Each line of the material should be retyped without alteration.

DATASET RECORDS: Begin

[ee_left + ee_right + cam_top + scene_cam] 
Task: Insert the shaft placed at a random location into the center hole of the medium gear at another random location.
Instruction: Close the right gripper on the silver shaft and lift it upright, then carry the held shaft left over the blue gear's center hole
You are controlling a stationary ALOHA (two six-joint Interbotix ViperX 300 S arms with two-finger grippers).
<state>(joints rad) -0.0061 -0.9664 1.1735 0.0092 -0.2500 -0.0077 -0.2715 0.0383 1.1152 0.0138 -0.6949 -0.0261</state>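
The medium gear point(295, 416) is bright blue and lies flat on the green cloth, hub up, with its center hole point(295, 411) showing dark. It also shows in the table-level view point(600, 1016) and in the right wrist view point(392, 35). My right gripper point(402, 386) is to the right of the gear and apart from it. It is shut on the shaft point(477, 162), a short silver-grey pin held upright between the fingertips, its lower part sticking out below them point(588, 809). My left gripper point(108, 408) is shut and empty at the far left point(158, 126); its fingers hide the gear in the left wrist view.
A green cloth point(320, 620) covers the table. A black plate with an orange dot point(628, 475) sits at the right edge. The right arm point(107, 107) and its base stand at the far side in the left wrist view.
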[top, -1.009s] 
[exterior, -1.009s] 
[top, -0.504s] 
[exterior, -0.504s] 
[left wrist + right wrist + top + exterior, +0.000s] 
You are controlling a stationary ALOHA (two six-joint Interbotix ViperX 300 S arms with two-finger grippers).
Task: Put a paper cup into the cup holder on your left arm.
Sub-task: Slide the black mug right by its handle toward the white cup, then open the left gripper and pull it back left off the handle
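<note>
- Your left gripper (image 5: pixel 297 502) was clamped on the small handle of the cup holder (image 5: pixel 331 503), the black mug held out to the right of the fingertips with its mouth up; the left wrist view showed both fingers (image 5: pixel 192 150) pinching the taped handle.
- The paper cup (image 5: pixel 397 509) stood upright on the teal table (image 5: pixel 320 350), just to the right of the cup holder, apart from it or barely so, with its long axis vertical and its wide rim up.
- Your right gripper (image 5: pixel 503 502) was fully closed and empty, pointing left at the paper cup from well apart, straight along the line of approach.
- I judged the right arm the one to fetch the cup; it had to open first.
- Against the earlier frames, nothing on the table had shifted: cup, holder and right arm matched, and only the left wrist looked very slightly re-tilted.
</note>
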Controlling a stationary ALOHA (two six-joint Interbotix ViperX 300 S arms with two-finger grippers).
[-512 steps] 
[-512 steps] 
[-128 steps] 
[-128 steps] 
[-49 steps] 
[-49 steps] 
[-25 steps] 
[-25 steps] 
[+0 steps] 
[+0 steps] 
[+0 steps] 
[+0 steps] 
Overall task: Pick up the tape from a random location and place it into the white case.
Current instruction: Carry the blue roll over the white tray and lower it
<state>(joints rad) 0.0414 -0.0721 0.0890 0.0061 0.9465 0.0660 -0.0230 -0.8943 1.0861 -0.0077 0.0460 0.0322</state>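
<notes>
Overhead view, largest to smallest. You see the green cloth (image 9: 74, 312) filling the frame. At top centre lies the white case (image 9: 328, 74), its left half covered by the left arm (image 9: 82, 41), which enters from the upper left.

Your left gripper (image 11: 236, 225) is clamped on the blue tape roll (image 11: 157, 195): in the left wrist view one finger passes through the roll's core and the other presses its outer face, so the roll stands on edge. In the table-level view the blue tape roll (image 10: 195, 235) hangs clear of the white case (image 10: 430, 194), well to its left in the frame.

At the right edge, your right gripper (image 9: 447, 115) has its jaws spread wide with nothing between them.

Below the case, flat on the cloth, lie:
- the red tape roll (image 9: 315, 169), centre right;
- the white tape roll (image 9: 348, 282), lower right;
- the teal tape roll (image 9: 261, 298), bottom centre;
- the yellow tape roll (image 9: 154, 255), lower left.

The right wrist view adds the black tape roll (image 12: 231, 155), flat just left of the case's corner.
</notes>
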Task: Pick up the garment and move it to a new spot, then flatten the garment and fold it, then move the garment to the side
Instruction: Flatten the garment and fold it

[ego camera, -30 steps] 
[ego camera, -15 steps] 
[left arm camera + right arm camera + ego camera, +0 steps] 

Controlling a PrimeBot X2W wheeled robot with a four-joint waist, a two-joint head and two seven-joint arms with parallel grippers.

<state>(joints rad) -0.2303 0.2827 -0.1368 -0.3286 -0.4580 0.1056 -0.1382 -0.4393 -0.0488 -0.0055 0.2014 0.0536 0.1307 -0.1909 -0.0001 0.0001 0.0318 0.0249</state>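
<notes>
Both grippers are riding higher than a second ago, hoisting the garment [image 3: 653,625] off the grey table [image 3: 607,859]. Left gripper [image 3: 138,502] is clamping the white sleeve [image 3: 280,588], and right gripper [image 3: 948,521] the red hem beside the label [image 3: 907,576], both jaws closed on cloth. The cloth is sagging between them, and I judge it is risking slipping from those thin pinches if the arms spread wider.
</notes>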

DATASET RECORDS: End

RESULT FOR THIS TASK —
[ee_left + ee_right + cam_top + scene_cam] 
Task: Insert the shaft placed at a random location into the center hole of the medium gear at another random location.
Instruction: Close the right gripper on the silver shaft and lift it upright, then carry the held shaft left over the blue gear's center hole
You are controlling a stationary ALOHA (two six-joint Interbotix ViperX 300 S arms with two-finger grippers).
<state>(joints rad) -0.0061 -0.9664 1.1735 0.0092 -0.2500 -0.0077 -0.2715 0.0383 1.1152 0.0138 -0.6949 -0.0261</state>
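The medium gear point(295, 416) is bright blue and lies flat on the green cloth, hub up, with its center hole point(295, 411) showing dark. It also shows in the table-level view point(600, 1016) and in the right wrist view point(392, 35). My right gripper point(402, 386) is to the right of the gear and apart from it. It is shut on the shaft point(477, 162), a short silver-grey pin held upright between the fingertips, its lower part sticking out below them point(588, 809). My left gripper point(108, 408) is shut and empty at the far left point(158, 126); its fingers hide the gear in the left wrist view.
A green cloth point(320, 620) covers the table. A black plate with an orange dot point(628, 475) sits at the right edge. The right arm point(107, 107) and its base stand at the far side in the left wrist view.
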[top, -1.009s] 
[exterior, -1.009s] 
[top, -0.504s] 
[exterior, -0.504s] 
[left wrist + right wrist + top + exterior, +0.000s] 
You are controlling a stationary ALOHA (two six-joint Interbotix ViperX 300 S arms with two-finger grippers).
Task: Put a paper cup into the cup holder on your left arm.
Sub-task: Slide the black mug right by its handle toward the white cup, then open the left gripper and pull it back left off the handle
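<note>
- Your left gripper (image 5: pixel 297 502) was clamped on the small handle of the cup holder (image 5: pixel 331 503), the black mug held out to the right of the fingertips with its mouth up; the left wrist view showed both fingers (image 5: pixel 192 150) pinching the taped handle.
- The paper cup (image 5: pixel 397 509) stood upright on the teal table (image 5: pixel 320 350), just to the right of the cup holder, apart from it or barely so, with its long axis vertical and its wide rim up.
- Your right gripper (image 5: pixel 503 502) was fully closed and empty, pointing left at the paper cup from well apart, straight along the line of approach.
- I judged the right arm the one to fetch the cup; it had to open first.
- Against the earlier frames, nothing on the table had shifted: cup, holder and right arm matched, and only the left wrist looked very slightly re-tilted.
</note>
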Controlling a stationary ALOHA (two six-joint Interbotix ViperX 300 S arms with two-finger grippers).
[-512 steps] 
[-512 steps] 
[-128 steps] 
[-128 steps] 
[-49 steps] 
[-49 steps] 
[-25 steps] 
[-25 steps] 
[+0 steps] 
[+0 steps] 
[+0 steps] 
[+0 steps] 
Overall task: Pick up the tape from a random location and place it into the white case.
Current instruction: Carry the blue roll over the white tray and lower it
<state>(joints rad) 0.0414 -0.0721 0.0890 0.0061 0.9465 0.0660 -0.0230 -0.8943 1.0861 -0.0077 0.0460 0.0322</state>
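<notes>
Overhead view, largest to smallest. You see the green cloth (image 9: 74, 312) filling the frame. At top centre lies the white case (image 9: 328, 74), its left half covered by the left arm (image 9: 82, 41), which enters from the upper left.

Your left gripper (image 11: 236, 225) is clamped on the blue tape roll (image 11: 157, 195): in the left wrist view one finger passes through the roll's core and the other presses its outer face, so the roll stands on edge. In the table-level view the blue tape roll (image 10: 195, 235) hangs clear of the white case (image 10: 430, 194), well to its left in the frame.

At the right edge, your right gripper (image 9: 447, 115) has its jaws spread wide with nothing between them.

Below the case, flat on the cloth, lie:
- the red tape roll (image 9: 315, 169), centre right;
- the white tape roll (image 9: 348, 282), lower right;
- the teal tape roll (image 9: 261, 298), bottom centre;
- the yellow tape roll (image 9: 154, 255), lower left.

The right wrist view adds the black tape roll (image 12: 231, 155), flat just left of the case's corner.
</notes>
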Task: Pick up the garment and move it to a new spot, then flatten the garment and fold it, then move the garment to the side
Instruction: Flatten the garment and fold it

[ego camera, -30 steps] 
[ego camera, -15 steps] 
[left arm camera + right arm camera + ego camera, +0 steps] 

Controlling a PrimeBot X2W wheeled robot with a four-joint waist, a two-joint head and two seven-joint arms with parallel grippers.

<state>(joints rad) -0.2303 0.2827 -0.1368 -0.3286 -0.4580 0.1056 -0.1382 -0.4393 -0.0488 -0.0055 0.2014 0.0536 0.1307 -0.1909 -0.0001 0.0001 0.0318 0.0249</state>
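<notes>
Both grippers are riding higher than a second ago, hoisting the garment [image 3: 653,625] off the grey table [image 3: 607,859]. Left gripper [image 3: 138,502] is clamping the white sleeve [image 3: 280,588], and right gripper [image 3: 948,521] the red hem beside the label [image 3: 907,576], both jaws closed on cloth. The cloth is sagging between them, and I judge it is risking slipping from those thin pinches if the arms spread wider.
</notes>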

That completes the answer to this exercise.